It must be great to be a broker from New York—from the way you describe it, Manhattan is the market where every tenant wants to be.
Think of all the markets that aren’t doing well. There are empty shopping centers in Detroit. For the most part, urban cities like L.A., Chicago and D.C., they’re doing well. But NYC is the top. It’s not bias, it’s just factual. There are stores here doing upwards of $2,000 a foot in sales and as high as $4,000 to $5,000 a foot. If you have a $2,000-foot store, you’re $4 million. The national average, if you go online and see it, is under $400 a foot typically.
Are you working with tenants right now or agency assignments primarily?
I’m really doing both. I’m doing a lot of landlord work. We represent a lot of properties, a couple of interesting things in Times Square, 1501 Broadway, for instance. We’re putting a very special restaurant space on the market there, which I will be bringing out to Las Vegas.
What is that space?
1501 is owned by a group called Paramount Holdings. Not Paramount Group; it’s a bunch of partners, they’ve owned it forever. The Hard Rock is there. We have a space on the side of the building that we’re marketing—it’s 18,000 square feet of prime space in the heart of Times Square. Main and Main. It’s probably about $4 million in rent we’re looking for. The space is on 43rd Street as opposed to Broadway. The rent would be $14 million if it was on Broadway.
Just a few steps away and a $10 million difference in rent?
In Times Square it’s gold anywhere you go, but Avenues are for the retailers and side streets tend to be for restaurants or entertainment who can’t quite afford the avenues. I think it’s $350 a foot on the ground and $150 on the second floor. We just brought it to market. ICSC is the perfect place to show it. We have another space on Madison and 41st we’re coming to market with, 292 Madison Avenue. It’s a repositioning of an office building that the owners are just recladding and the retail will be the beacon of the building. They really want to change the look of the building and you do that best with a retailer. It’s about 15,000 square feet on two levels. We have some serious interest.

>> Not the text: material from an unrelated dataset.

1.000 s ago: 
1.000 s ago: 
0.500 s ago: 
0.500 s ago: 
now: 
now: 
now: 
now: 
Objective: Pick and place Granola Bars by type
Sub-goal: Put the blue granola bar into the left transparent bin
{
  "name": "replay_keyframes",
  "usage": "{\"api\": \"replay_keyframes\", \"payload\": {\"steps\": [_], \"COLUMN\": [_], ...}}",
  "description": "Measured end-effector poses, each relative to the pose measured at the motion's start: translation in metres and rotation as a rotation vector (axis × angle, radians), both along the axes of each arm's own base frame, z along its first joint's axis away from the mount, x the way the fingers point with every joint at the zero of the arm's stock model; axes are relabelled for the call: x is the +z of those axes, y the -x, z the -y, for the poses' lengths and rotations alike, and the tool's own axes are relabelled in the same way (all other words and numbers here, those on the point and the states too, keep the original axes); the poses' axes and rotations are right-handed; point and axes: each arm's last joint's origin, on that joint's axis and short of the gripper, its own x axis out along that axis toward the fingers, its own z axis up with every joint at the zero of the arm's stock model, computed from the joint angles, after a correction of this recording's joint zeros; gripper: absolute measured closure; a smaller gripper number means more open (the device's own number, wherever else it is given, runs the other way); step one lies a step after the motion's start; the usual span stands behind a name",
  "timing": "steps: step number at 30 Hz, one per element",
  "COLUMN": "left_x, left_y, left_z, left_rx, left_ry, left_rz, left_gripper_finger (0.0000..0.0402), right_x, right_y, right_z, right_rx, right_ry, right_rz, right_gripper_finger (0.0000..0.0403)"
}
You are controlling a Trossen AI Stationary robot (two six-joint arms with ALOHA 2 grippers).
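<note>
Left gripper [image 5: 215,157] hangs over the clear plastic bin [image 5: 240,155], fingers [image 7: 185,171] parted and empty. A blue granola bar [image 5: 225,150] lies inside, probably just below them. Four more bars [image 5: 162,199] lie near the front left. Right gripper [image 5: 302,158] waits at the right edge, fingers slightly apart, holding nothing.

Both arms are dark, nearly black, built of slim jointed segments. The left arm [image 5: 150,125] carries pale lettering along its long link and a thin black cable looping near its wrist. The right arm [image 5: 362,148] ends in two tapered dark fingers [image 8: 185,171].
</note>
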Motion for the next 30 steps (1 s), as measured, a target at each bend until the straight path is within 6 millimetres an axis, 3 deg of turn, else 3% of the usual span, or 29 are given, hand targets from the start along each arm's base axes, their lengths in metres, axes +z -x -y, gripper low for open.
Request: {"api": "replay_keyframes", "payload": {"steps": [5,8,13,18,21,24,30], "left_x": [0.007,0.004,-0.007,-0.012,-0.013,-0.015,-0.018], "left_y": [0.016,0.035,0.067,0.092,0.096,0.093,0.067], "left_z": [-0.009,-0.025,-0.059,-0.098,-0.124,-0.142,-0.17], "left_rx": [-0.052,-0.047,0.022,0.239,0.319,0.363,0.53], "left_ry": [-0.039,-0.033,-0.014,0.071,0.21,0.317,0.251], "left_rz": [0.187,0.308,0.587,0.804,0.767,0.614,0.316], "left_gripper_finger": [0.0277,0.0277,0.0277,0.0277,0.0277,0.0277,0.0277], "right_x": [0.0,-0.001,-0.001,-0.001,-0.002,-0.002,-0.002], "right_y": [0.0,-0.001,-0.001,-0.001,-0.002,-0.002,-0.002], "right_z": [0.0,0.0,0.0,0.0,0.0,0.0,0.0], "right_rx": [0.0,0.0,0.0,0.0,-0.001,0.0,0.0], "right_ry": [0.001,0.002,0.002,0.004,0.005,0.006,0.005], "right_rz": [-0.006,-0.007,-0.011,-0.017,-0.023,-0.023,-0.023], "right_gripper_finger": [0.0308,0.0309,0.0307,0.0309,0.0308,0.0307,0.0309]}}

You just did a deal nearby, with the retailer Orvis, on Fifth Avenue, right?
It’s now officially done. They’re going to anchor a space on the south side of 42nd on Fifth. There’s always been a cadre of souvenir shops and subway sandwichs there, but Orvis definitely will help the change the image. Fifth used to drop off at Saks, retailers didn’t want to go below that, but now you look and it’s a who’s who. You have Guess and Urban Outfitters. We had known Orvis’s lease was up in a few years and were able to impress upon them that a few years was tomorrow. They were astute enough to start now—getting a deal done is not for the faint of heart, it takes six to 12 months to get something done and many times retailers wait until the last minute and then they’re in a dilemma. That’s what separates retailers that are on point as opposed to the ones that tend to vanish. The guys that are out in the market, that understand it and are constantly upgrading stores and figuring out ways to become more relevant are the ones that stick around. It’s not an accident.
At 3 Columbus Circle, you’re rumored to be doing a big deal with Dick’s Sporting Goods.
Honestly I can’t comment other than to say that the building is spectacular and I hope to be able to talk about something soon. I am going to plead the Fifth.